‘Annual leave? He could’ve been stacking up holidays all year?’
‘So he can spend them working? And in a Christmas village when he hates Christmas? It doesn’t add up. I keep thinking about the other thing he said – the “while I still can” bit. Is this some sort of twisted bucket list thing?’
‘Maybe he is going to turn back into wood on Christmas Eve.’ She elbows me even though I can’t take my eyes off him. ‘Go and ask.’
I let out a burst of laughter. ‘Firstly I’m not going over there to ask him if he’s really a nutcracker soldier, and secondly, I don’t want to know. I don’t want to get involved, Stace.’
‘Because you like him too much?’
‘No, because … no more men. I can’t take another relationship that’s going to end with me crying into a tub of ice cream. And look at him. There’s no way he doesn’t have a real-life Rapunzel counterpart to his Flynn Rider looks. What’s the point?’ I say, because I’m about the furthest thing from Rapunzel you can get with my round face and fringe that was recommended to make my face look less round and I’m never quite sure if it works or not, which is why said fringe is currently at a length where I either have to commit to it and cut it again or tackle months of growing it out, at which point I will inevitably decide I miss my fringe and start the whole cycle again.

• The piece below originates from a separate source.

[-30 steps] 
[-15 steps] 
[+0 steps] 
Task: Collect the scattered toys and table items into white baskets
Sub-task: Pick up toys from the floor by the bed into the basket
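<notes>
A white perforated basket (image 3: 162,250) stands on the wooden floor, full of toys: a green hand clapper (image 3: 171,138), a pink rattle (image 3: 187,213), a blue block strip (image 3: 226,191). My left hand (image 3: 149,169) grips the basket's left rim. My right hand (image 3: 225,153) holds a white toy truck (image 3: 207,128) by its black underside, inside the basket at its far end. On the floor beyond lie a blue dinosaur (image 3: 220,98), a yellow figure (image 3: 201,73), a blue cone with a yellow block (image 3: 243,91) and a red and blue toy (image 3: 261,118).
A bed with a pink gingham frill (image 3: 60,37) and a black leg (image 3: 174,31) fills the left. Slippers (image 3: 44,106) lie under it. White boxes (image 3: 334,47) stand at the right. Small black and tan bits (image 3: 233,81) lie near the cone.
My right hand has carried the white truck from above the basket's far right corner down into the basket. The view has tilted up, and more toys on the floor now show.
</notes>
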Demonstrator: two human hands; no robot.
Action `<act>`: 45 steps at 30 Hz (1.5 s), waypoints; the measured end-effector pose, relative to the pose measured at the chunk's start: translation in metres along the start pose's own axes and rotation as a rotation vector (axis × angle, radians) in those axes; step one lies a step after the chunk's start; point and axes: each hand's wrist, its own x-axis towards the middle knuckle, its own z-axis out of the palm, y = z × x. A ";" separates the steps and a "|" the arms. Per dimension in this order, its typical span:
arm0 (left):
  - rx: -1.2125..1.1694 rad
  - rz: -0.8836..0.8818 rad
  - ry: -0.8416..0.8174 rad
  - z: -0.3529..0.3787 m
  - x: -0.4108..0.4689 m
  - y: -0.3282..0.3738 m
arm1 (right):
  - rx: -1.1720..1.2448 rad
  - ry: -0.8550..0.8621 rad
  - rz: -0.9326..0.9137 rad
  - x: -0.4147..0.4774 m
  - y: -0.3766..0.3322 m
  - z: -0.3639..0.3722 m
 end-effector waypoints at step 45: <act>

‘Have you seen how many times he’s looked over here this morning?’
‘No, I’ve seen how many times he’s wobbled on that flipping thing. He’s not looking over here, he’s trying to get his balance.’
She lets out a huff that says exactly how frustrated she’s getting with me. ‘And he’s good with his hands. Well, hand. Look at that lettering.’
‘You see? He said he works in an office and only picked up his shop keys yesterday morning, but look at how well that painting matches up. Are you seriously telling me he didn’t hand-paint the rest of that sign too?’
‘So what if he did? It’s not impossible to work in an office and be good with a paintbrush in your spare time. You’re looking for holes. Because you like him too much.’
Before I have a chance to deny it, James gets down off the stool again and looks over here, directly at us. He’s still holding his paintbrush but he salutes us with his right hand and the widest grin.
‘Oh my God, he is literally the personification of Flynn Rider.’ Stacey fans a hand in front of her face. ‘Look at that smile.’
Oh, believe me, I am looking at that smile. I’ve thought of very little else apart from that smile since yesterday morning. ‘And on that note, I’m going to go and do some work so we might have a chance of beating him in this competition. The more stock we can get out, the more chance we’ve got of selling it.’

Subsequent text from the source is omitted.